The brand includes a Hydration range and an Energy lineup, which contains 140mg of caffeine per 330ml can. It’s the latter – and the energy drinks of its ilk – that provides cause for concern.
This week, a new comprehensive evidence review from Fuse, the centre for Translational Research in Public Health at Teesside University, revealed the effects of energy drinks consumption for young people are even more wide-ranging than previously understood. Sleep problems, poor academic performance and association with anxiety, depression and increased risk of ADHD were all highlighted in a quite frankly alarming review of 57 studies covering more than 1.2 million children.
It’s been over four years since the government pledged to ban the sale of energy drinks to children under 16, following extensive public consultation in which 93% of respondents backed the measure. Our own parent and teacher surveys overwhelmingly backed government regulation to stop shopkeepers selling these drinks to children, who often buy them on their way to and from school. The measures have also been backed by major retailers, which have implemented their own voluntary sales restrictions, as a means of creating a level playing field.
In short, nearly all agree that where a product is required to carry a warning label saying ‘not suitable for children’, it makes sense to restrict direct sale to them. The British soft drinks Association’s own voluntary code says high-caffeine energy drinks are not recommended for children, and that the marketing of such drinks should not be directly to those under 16. At the time of the government announcement, both they and the British Retail Consortium welcomed the move.
Yet nothing has happened. Four years is a very long time in the life of a child, such as the pupil from Milton Primary School in Newport who last year suffered a “cardiac episode” and had to have their stomach pumped after consuming Prime Energy drinks, according to a warning letter sent to parents of pupils at the school.

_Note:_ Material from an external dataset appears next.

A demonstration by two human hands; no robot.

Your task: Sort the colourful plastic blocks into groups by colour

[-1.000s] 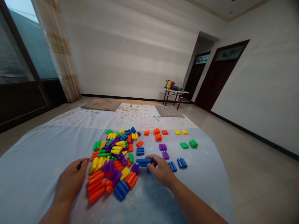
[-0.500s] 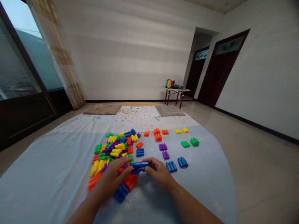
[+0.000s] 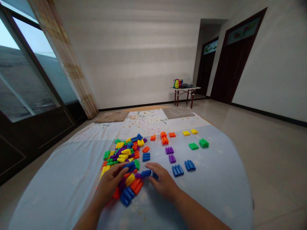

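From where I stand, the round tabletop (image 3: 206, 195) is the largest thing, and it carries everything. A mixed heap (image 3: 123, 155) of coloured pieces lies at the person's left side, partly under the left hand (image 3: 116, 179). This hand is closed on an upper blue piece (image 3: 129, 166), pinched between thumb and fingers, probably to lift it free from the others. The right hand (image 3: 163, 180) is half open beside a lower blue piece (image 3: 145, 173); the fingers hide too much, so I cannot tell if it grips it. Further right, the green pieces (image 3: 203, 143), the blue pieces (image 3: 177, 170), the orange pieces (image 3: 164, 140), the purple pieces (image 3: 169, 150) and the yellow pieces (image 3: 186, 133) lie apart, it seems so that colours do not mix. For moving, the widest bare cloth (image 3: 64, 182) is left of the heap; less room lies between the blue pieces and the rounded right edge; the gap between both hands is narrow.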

Instead, it appears long-promised energy drinks regulation is simply being ignored. The stock answer to parliamentary questions about energy drinks is that the government will publish the outcome of its consultation “in due course”. That’s effectively a political shrug. Civil servants at the Department for Health only work on topics prioritised by ministers, and ministers are failing to put it on the to-do list.
That’s why this week, we and 40 other health experts and organisations have written again to government ministers calling on them to honour their pledge to act. That starts with publishing the government’s consultation response. We’ve also called on the shadow health team to get behind the case for regulation.
Will the current public health minister Andrea Leadsom be the one to inject a bit of energy back into protecting child health? Will the opposition start to hold the government’s feet to the energy drinks fire? Let’s watch this space.